Gigi, @g_zzz_xx (she/her)

Abdelmalek

Abdelmalek

“Growing up in a Western society, I’ve had the privilege of being exposed to both heterosexual and queer experiences in popular culture. However, being raised in a conservative Sunni household has made this exposure forbidden.

“When I first came to realize I was attracted to men it was difficult and a constant mind battle filled with anxiety. I would watch gay coming-of-age films and live my fantasy of the raw sexual relationship between the characters. I was nervous that getting involved with a man would ultimately ‘westernize’ my image to family in the fear of knowing who I truly am.

“I think my most notable experience of pleasure was having sex with my current partner for the first time. It was hot, full of passion, and desire. For the first time, it made me not feel guilty about who I am or how I identify myself, but rather embrace being a bottom. It was a remarkable experience because in Arab culture the man isn’t usually thought to be submissive, but at this very moment, I felt on top of the world. It also illuminated the physical connection between my partner and me that works in tandem with the emotional devotion I have towards him.

“In that private moment between us, I can physically express my passion of being a gay Arab man to him which produces a cascade effect in the sense that I now take pride in how I dress and publicly advocate for the movement despite backlash from close family.”

Abdelmalek, @kingmalekie (he/him)

Sarah

Sarah

“I came into my queerness through a writing workshop for queer youth when I was in high school. I remember entering the space as an “ally” because I still wasn’t comfortable with who I was. At the time, I was wearing hijab and was hyper-aware of how visible I was in the space.

“I was terrified of being outed or “found out”. But the facilitator made it a point to really listen to me when I shared and ask me questions that encouraged me to explore with tenderness and consideration. This experience really shaped the way I approach facilitating.

“When I have worked with queer youth, especially youth of color, I have approached the workshop less as a place to create the best poem, but more so a place where you’re allowed to be present in your full self. A place where you can ask questions and be wrong and do that internal reflection and digging that we are often discouraged from doing.

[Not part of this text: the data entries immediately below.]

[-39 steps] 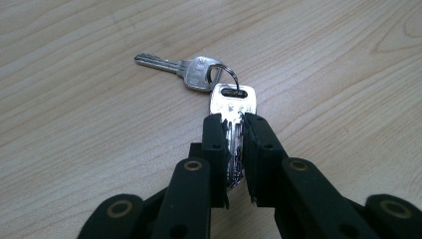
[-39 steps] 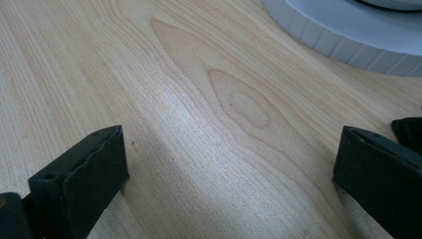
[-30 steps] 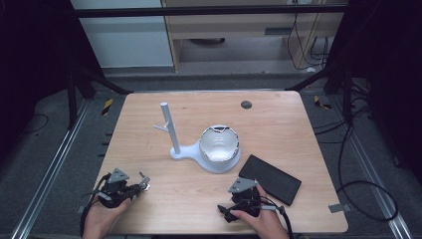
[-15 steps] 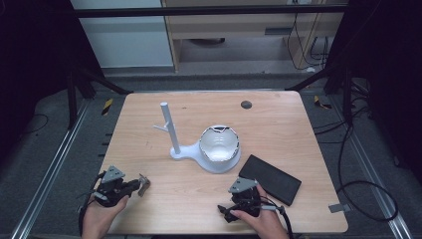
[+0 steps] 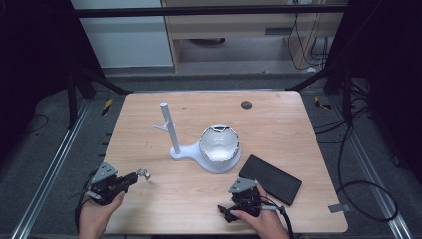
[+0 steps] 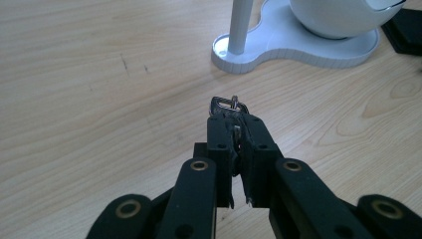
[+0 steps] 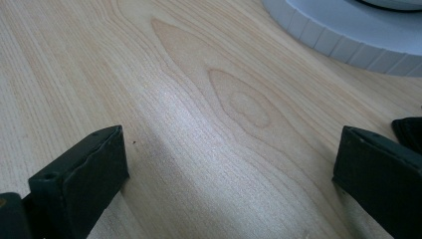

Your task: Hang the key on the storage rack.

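Note:
My left gripper (image 5: 135, 177) hovers over the table's front left corner, shut on a small silver metal clasp (image 5: 145, 174). The clasp (image 6: 226, 104) sticks out past the closed jaw tips of the left gripper (image 6: 234, 120), just above the wood. A white stand (image 5: 175, 152) with an upright post and side peg sits mid-table, with a white bowl-shaped holder (image 5: 219, 144) on its base. My right gripper (image 5: 239, 199) rests near the front edge, right of centre. The right gripper (image 7: 229, 164) is open, with bare wood between its jaws.
A flat black box (image 5: 271, 179) lies right of the stand, close to my right hand. A small dark disc (image 5: 246, 104) sits near the far edge. The wooden table (image 5: 278, 129) has dark floor and metal rails around it.
My left gripper has lifted a little off the table with the metal clasp in its jaws. The right gripper has stayed in place.

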Motion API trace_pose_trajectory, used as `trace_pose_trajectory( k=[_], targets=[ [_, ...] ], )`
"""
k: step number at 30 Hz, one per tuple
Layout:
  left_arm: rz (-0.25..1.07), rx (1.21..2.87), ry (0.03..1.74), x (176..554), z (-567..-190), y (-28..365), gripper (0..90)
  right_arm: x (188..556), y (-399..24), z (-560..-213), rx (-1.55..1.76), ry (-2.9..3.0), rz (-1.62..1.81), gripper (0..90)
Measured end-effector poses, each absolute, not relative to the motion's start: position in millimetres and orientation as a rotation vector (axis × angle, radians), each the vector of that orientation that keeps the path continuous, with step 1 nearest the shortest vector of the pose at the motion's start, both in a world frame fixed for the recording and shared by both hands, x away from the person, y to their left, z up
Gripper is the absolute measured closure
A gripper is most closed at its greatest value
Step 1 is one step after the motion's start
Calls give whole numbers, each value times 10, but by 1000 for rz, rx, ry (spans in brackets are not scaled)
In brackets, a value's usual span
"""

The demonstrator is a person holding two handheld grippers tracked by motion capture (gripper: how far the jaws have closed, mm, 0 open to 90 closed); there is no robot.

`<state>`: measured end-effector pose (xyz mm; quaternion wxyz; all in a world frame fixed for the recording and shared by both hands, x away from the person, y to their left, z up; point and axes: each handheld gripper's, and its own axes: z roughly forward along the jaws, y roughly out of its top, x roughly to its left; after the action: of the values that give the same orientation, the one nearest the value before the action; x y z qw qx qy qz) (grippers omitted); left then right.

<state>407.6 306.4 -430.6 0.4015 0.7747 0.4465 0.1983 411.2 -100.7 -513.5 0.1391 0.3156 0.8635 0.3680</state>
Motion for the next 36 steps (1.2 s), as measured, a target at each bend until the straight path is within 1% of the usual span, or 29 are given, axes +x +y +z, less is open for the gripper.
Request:
trace_pose_trajectory(
  k=[6,17,25,26,27,29,31,33,36],
  targets=[
    [540,1935,1089,4030,-4106,3031,835,4112,-1008,-5135,911,2496,1064,7],
    [598,1875,1066,3982,-3946,3037,836,4112,-1007,-5135,912,2496,1064,7],
    [644,1814,1035,3934,-3745,3045,836,4112,-1008,-5135,911,2497,1064,7],
    [638,1809,1021,3931,-3722,3046,840,4112,-1007,-5135,912,2497,1064,7],
    [643,1798,1022,3928,-3699,3049,897,4113,-1008,-5135,911,2497,1064,6],
    [630,1824,1024,3949,-3679,3040,897,4113,-1007,-5135,911,2498,1064,6],
    [652,1845,1029,3968,-3701,3012,898,4113,-1008,-5135,911,2498,1064,6],
    [645,1858,1026,3978,-3715,3001,898,4113,-1008,-5135,909,2497,1064,6],
    [645,1846,1023,3983,-3710,2974,898,4113,-1008,-5135,911,2498,1064,6]
  ],
)
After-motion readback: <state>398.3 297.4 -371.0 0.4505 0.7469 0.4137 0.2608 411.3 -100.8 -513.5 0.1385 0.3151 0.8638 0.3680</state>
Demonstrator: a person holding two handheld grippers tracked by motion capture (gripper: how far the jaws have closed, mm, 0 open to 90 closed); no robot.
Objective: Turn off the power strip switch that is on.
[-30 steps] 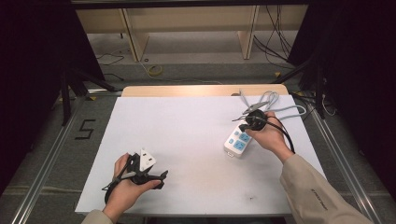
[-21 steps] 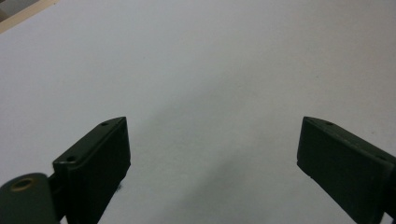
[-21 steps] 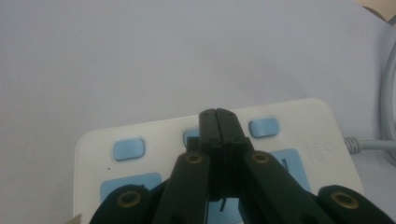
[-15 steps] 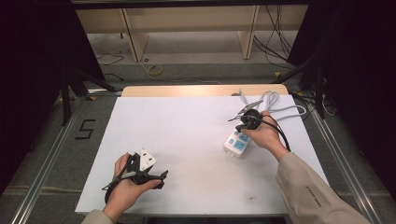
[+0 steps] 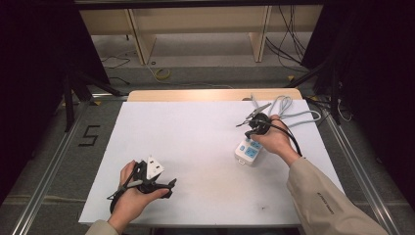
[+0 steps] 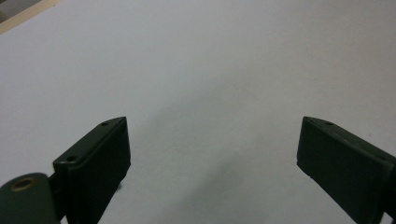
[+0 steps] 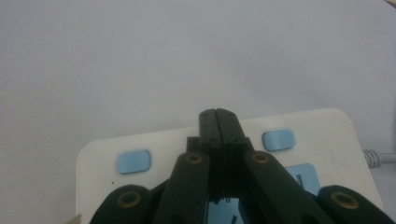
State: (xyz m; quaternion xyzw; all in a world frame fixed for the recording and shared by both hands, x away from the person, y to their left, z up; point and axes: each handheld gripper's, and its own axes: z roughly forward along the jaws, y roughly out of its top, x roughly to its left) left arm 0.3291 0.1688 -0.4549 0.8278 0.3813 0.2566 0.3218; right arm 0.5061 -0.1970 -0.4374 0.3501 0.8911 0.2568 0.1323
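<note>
**Right gripper closed over the power strip, left one sitting open**

Starting closest to the person: the left hand (image 5: 134,193) is resting near the front left corner of the white table (image 5: 195,147), holding the left gripper (image 5: 169,188) low over the surface. In the left gripper view its two black jaws are standing wide apart with nothing but bare tabletop between them, so it's open and gripping nothing. There's a white, angular piece (image 5: 152,166) sitting on top of that gripper in the high view; can't really tell what it is from here.

Moving further up and over to the right side of the table, the right hand (image 5: 274,139) is holding the right gripper (image 5: 250,131) just over the power strip (image 5: 247,152). In the right gripper view the jaws are pressed flat together, tip to tip, with nothing between them, so that one's fully closed. The closed tip is hanging right over the strip's top face (image 7: 289,126), between two light blue buttons (image 7: 134,161); whether it's actually touching the strip I can't tell.

The strip itself is lying flat on the table, white with blue sockets, well apart from the left hand. Behind it, its grey cord (image 5: 293,115) is looping loosely towards the far right corner of the table.
</note>
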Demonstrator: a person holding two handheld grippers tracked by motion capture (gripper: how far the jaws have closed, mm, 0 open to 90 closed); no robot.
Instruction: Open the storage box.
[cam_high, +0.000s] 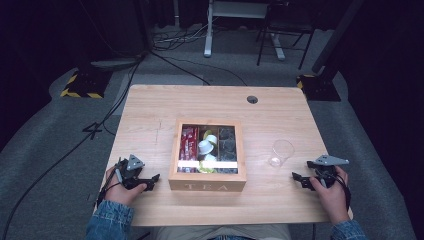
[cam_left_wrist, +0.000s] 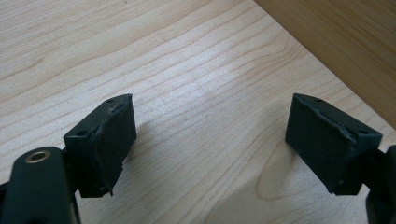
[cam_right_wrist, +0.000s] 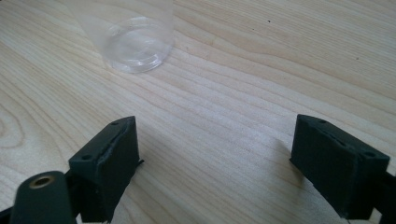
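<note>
**Wooden tea box between two resting, open grippers**

Pale wood grain runs under both hands on the tabletop (cam_high: 150, 107). The person's left hand (cam_high: 120, 189) lies low near the front edge, its left gripper (cam_high: 150, 181) pointing level toward the tea box (cam_high: 207, 186), which stands just ahead of the jaws; in the left gripper view the box wall (cam_left_wrist: 345, 42) shows beyond the right-hand jaw. Those jaws stand wide apart with only bare wood between them.

On the other side, the right hand (cam_high: 334, 192) also rests near the front edge, and the right gripper (cam_high: 299, 180) points inward toward the box. Its jaws are spread wide and hold nothing. A clear plastic cup (cam_right_wrist: 133, 39) stands upright ahead of them and apart from them, looking empty.

Inside the open-topped box, red packets (cam_high: 188, 145) fill the compartment nearest the left gripper, white capsules (cam_high: 206, 146) the middle, dark items (cam_high: 227, 142) the far one.
</note>
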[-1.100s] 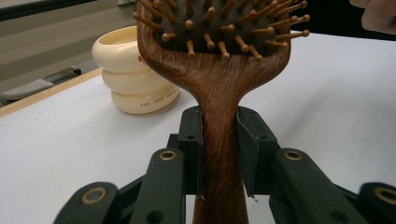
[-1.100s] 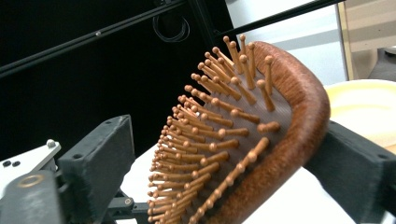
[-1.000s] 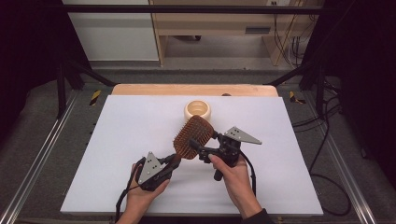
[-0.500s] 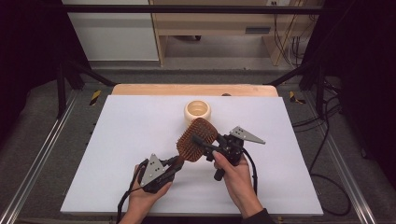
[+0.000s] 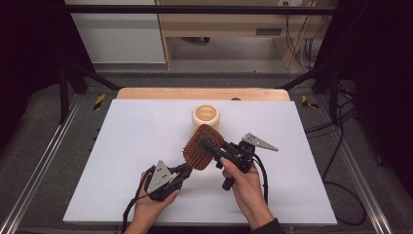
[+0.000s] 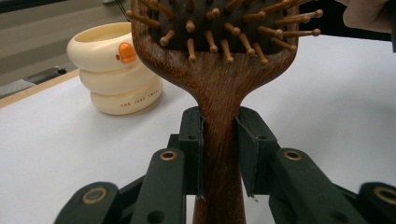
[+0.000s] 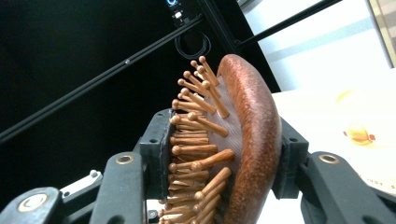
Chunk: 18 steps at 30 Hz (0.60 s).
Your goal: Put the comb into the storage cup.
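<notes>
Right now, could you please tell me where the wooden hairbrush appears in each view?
High view: hairbrush at centre, above the white table.
Left gripper view: top centre, handle running down.
Right gripper view: centre, seen edge-on.
Shared landmark: cream cup behind it.

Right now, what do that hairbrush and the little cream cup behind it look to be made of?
The hairbrush looks like dark, polished wood: grain streaks run down its handle, and its pins seem to be paler wood with rounded tips. The cup looks like matte cream plastic or perhaps glazed ceramic; its smooth, even ringed surface leaves that open.
</notes>
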Each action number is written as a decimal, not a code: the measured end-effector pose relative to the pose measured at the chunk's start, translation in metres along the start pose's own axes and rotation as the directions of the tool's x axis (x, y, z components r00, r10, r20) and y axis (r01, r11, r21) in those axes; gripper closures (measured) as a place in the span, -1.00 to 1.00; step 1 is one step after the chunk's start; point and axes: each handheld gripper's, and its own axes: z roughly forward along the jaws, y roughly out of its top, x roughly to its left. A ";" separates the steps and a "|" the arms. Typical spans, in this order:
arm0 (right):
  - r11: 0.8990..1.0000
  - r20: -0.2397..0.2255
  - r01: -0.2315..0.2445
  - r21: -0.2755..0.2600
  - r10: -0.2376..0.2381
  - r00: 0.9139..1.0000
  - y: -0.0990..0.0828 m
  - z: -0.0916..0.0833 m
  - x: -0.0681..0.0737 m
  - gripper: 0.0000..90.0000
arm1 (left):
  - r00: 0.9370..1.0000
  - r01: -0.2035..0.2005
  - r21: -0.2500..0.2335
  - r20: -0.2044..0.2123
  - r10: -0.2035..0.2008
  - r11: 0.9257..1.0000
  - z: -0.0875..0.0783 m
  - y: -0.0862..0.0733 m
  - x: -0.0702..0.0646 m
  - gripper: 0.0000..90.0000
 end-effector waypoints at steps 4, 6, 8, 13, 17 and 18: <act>1.000 0.009 0.003 0.003 -0.003 1.000 0.000 0.000 0.003 0.16 | 1.000 0.012 0.002 0.000 -0.012 1.000 0.001 0.000 0.000 0.61; 1.000 0.016 0.006 0.001 -0.006 1.000 0.000 0.000 0.004 0.17 | 1.000 0.020 -0.002 0.000 -0.020 1.000 0.002 0.000 -0.001 0.61; 1.000 0.020 0.004 0.000 -0.004 1.000 0.001 0.000 0.005 0.17 | 1.000 0.029 0.001 0.004 -0.029 1.000 0.003 0.000 -0.001 0.61; 1.000 0.033 0.012 0.007 -0.012 0.999 0.001 0.000 0.008 0.18 | 0.999 0.044 0.005 0.025 -0.044 0.999 0.004 0.000 0.001 0.59; 1.000 0.044 0.011 -0.018 -0.010 0.999 0.004 -0.002 0.008 0.18 | 0.998 0.056 -0.001 0.028 -0.056 0.998 0.004 0.000 0.003 0.39; 1.000 0.050 0.013 -0.029 -0.011 0.999 0.007 -0.004 0.007 0.18 | 0.998 0.060 -0.003 0.027 -0.060 0.998 0.004 0.001 0.003 0.31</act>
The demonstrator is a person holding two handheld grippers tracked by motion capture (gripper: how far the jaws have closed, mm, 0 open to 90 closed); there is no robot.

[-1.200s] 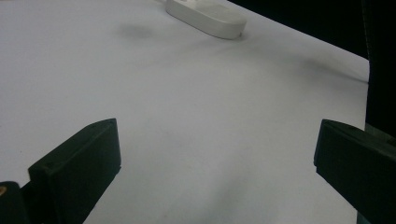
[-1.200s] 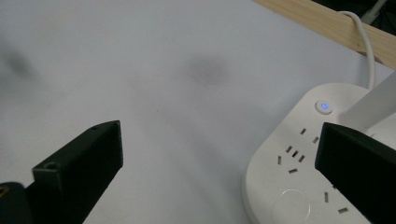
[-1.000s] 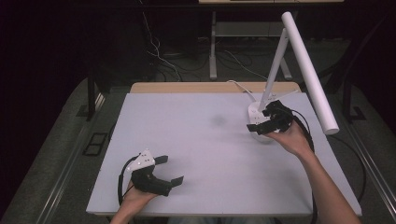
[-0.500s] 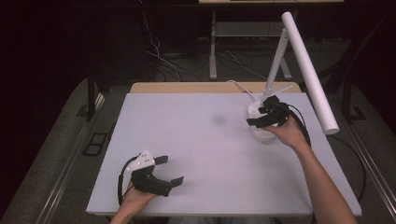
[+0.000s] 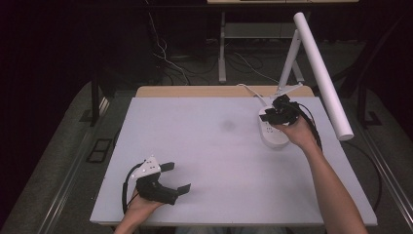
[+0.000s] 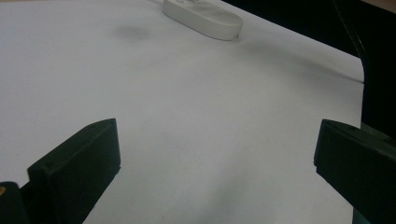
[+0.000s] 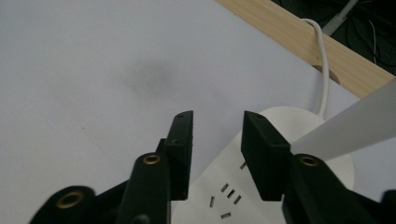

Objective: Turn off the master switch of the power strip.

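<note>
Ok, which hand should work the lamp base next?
Right, probably. The right gripper hangs directly over the lamp base, its jaws having just been closing with nothing between them. The left gripper rests at the table's near edge, jaws wide, far from the base.

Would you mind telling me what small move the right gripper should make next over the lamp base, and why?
Probably lower it a little. The right gripper, whose jaws have just been closing, hangs over the white lamp base with nothing between them. The small markings on the base lie just beneath, seemingly its controls.
</note>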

“When I began accepting my queerness I thought I had to leave Islam. Everyone made it seem like being queer and being Muslim were oppositional experiences. It took me a long time to learn that the perceived tension between the two is in fact a direct result of white supremacy and colonization. That in fact, my queerness allows me to have a more fluid and balanced understanding of Islam, and that my faith pushes me to have a more grounded understanding of justice and working towards true freedom and liberation.

“Every time I’ve had a chance to facilitate writing spaces, especially for queer youth, I think about how important it is to practice actively listening to one another. How much hurt do so many of us carry because we feel so unheard and silenced?”